# How Do You Replace The Slide Stop Without Scratching The Frame?



## Cary Keshen (Oct 20, 2009)

As I mentioned in another thread I just bought a Springfield Long Slide and I am new to the 1911.

It has a 2 piece, full length recoil spring guide so when you replace the slide stop the slide is under tension from the spring. I field stripped the gun, cleaned it, but did get a tiny scratch on the frame just below the slide stop. This is after Springfiled cleaned it up for me (see other thread "Springfield Loaded Long Slide"). 

Is there a way to replace the slide stop without scratching the frame or are some srcatches inevitable?


----------



## dosborn (Apr 17, 2009)

I have not tried this, but it just came to mind. Put a strip of masking tape on the frame before you remove the lever and remove it after the lever has been replaced. :smt102

I have an idiot scratch on mine too, but it was from the previous owner, cough, cough knoxrocks, cough, cough. :smt083


----------



## VAMarine (Dec 25, 2008)

Cary Keshen said:


> As I mentioned in another thread I just bought a Springfield Long Slide and I am new to the 1911.
> 
> It has a 2 piece, full length recoil spring guide so when you replace the slide stop the slide is under tension from the spring. I field stripped the gun, cleaned it, but did get a tiny scratch on the frame just below the slide stop. This is after Springfiled cleaned it up for me (see other thread "Springfield Loaded Long Slide").
> 
> Is there a way to replace the slide stop without scratching the frame or are some srcatches inevitable?

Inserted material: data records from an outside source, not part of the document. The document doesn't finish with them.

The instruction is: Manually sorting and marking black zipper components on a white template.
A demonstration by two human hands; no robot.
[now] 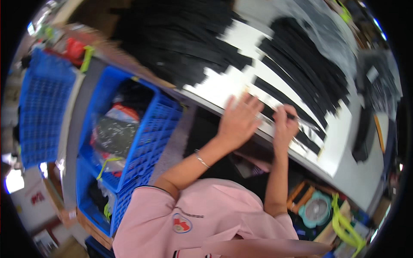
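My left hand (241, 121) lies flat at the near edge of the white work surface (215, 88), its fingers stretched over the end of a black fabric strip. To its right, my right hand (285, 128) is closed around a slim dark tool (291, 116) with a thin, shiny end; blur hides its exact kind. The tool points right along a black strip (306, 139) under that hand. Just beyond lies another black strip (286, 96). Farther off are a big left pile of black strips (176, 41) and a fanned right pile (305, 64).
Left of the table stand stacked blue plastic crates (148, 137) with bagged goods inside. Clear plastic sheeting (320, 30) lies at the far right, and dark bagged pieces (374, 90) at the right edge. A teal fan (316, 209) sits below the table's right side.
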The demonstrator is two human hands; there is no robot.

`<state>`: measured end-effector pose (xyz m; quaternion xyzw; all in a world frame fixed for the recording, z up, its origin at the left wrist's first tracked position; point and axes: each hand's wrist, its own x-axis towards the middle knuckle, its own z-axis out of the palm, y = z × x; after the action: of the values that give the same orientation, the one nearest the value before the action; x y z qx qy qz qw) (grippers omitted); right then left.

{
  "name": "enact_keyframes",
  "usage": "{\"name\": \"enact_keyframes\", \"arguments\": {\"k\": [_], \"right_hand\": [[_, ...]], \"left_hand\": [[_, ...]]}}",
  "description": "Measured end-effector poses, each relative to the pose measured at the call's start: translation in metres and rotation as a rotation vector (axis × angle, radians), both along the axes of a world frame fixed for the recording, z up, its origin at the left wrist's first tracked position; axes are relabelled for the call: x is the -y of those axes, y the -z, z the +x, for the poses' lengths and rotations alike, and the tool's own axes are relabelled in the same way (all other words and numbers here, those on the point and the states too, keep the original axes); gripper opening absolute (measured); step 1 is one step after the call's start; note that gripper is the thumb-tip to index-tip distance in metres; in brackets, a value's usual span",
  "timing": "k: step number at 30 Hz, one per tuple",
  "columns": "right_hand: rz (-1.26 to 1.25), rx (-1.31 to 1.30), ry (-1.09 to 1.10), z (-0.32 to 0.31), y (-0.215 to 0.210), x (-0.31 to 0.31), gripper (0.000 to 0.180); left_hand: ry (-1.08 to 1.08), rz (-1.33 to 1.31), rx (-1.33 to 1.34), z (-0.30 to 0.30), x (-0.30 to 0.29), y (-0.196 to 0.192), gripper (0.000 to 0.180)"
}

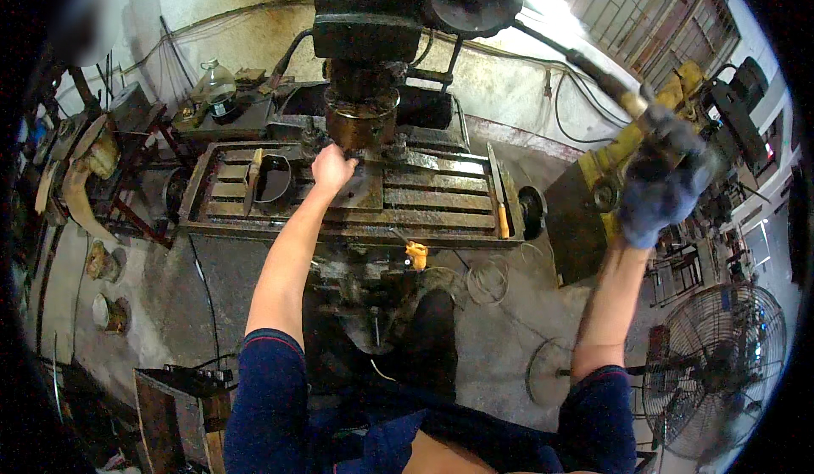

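— Where's your left hand [332, 169]?

— Out in front of me, bare, arm stretched nearly straight from the shoulder. Knuckles up, fingers curled downward and bunched; I can't see the tips from here.

— And the right hand [660, 187]?

— Raised high and off to my right, elbow bent, forearm pointing up. It wears a blue knit glove and it's closed into a fist, gripping tight. The edges look blurred.

— Sleeves?

— Dark blue, short, ending above both elbows. The two hands are well apart.
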<state>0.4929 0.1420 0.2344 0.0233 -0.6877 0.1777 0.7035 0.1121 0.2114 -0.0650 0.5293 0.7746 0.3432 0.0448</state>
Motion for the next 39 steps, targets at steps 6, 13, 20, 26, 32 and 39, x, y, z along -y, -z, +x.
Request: {"name": "enact_keyframes", "arguments": {"k": [6, 13, 20, 26, 32, 39], "right_hand": [[-0.086, -0.078, 0.152, -0.014, 0.058, 0.020, 0.039], [-0.137, -0.009, 0.233, -0.012, 0.047, 0.015, 0.035], [-0.166, -0.042, 0.179, -0.016, 0.058, 0.018, 0.035], [-0.162, -0.132, 0.201, -0.017, 0.061, 0.019, 0.035], [-0.141, -0.097, 0.183, -0.019, 0.055, 0.018, 0.035], [-0.173, -0.085, 0.090, -0.012, 0.050, 0.014, 0.036]], "left_hand": [[0.036, 0.012, 0.023, 0.008, 0.000, -0.008, 0.034], [0.026, 0.020, -0.035, 0.003, -0.003, -0.002, 0.033], [0.087, -0.049, -0.116, -0.016, 0.028, -0.027, 0.033], [-0.004, 0.152, -0.238, -0.068, 0.153, -0.062, 0.044], [-0.116, -0.217, -0.455, -0.093, 0.190, -0.062, 0.061], [-0.086, -0.078, -0.412, -0.109, 0.185, -0.049, 0.031]]}}
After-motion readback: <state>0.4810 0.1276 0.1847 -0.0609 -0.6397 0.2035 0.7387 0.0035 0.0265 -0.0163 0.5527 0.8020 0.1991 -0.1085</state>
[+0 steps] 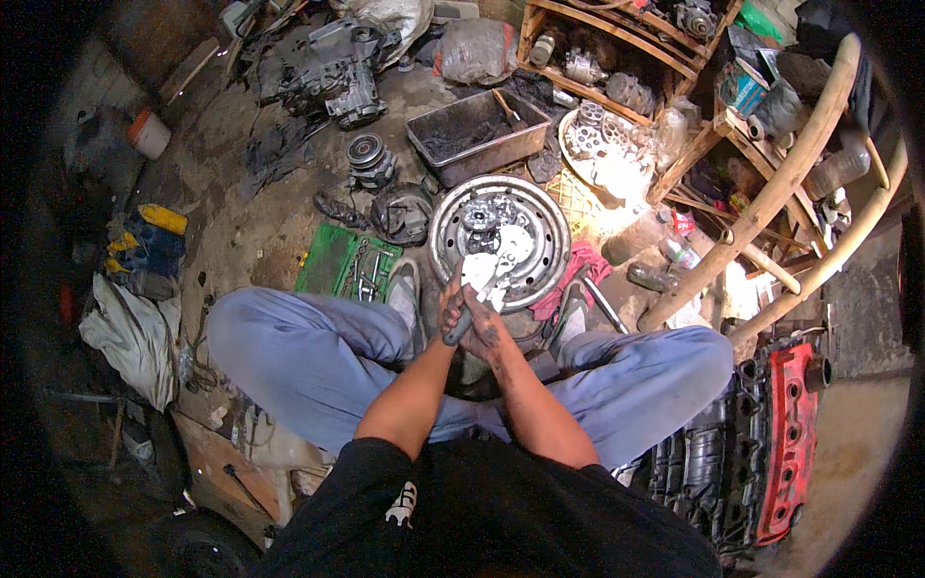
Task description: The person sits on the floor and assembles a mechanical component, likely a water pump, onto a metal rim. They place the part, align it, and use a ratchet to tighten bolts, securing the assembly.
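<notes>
- Both hands are meeting at the near rim of the steel wheel rim (pixel 540 217), which is lying flat on the floor between my knees.
- My left hand (pixel 453 306) is curling shut around a dark tool handle (pixel 457 329) that is slanting down toward my lap.
- My right hand (pixel 485 328) is pressing against the left one, its fingers folding over the same spot; I cannot tell exactly what it is pinching.
- I am seeing a pale metal part (pixel 491 265), glaring white in the light, sitting inside the wheel rim just beyond my hands.
- A green tool case (pixel 328 258) is lying open to the left of the wheel rim, just beside my left shoe.
- A grey metal tray (pixel 477 135) is resting beyond the wheel rim, and a dark engine block (pixel 332 67) is sitting farther back on the left.
- A bamboo chair (pixel 780 183) is standing to the right of the wheel rim.
- A red engine cover (pixel 785 433) is lying well to the right and nearer me, past my right knee.
</notes>
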Available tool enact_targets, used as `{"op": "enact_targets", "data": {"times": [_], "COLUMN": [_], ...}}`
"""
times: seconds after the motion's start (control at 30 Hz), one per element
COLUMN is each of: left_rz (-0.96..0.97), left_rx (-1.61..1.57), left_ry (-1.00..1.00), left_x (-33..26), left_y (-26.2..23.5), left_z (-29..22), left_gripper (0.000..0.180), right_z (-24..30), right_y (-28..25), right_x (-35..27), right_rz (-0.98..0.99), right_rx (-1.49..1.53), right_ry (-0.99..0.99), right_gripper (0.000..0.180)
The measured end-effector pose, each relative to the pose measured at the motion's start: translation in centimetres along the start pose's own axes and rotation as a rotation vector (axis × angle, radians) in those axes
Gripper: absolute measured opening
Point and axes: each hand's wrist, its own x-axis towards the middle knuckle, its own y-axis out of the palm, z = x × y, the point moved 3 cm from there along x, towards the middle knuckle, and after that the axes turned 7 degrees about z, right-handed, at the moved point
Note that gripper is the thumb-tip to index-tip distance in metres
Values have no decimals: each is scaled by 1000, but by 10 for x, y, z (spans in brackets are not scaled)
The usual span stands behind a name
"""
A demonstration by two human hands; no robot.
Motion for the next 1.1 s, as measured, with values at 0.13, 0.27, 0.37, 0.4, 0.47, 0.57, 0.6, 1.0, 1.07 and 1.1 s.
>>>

If you're careful, you won't scratch it. You just line it up until it's resting on the slide stop plunger and then push it in gently while pressing up.

Here's a link from M1911.Org with pictures and a more well written process.

Inserting the slide stop, without scratching the pistol


----------



## Red-5 (Jan 15, 2009)

No need to install the spring until after you get the slide stop installed. As far as not scratching the frame, I just sue a little blue masking tape before installing the slide stop and pull it off after it is installed.


----------



## AirForceShooter (May 6, 2006)

It's called the "idiot mark" and every 1911 owner has them.

AFS


----------



## Cary Keshen (Oct 20, 2009)

*dosborn* - I will try the masking tape. Might work.

*VAMarine* - I looked at the info on that link and I will follow it carefully. Thanks.

*Red-5 *- The gun has a full length, 2 piece spring guide and the spring must be in place when you put the slide back on. It is under tension at the point you need to insert the slide stop. I am not crazy about this design, but I did not realize this when I purchased the gun. What is "blue masking tape"?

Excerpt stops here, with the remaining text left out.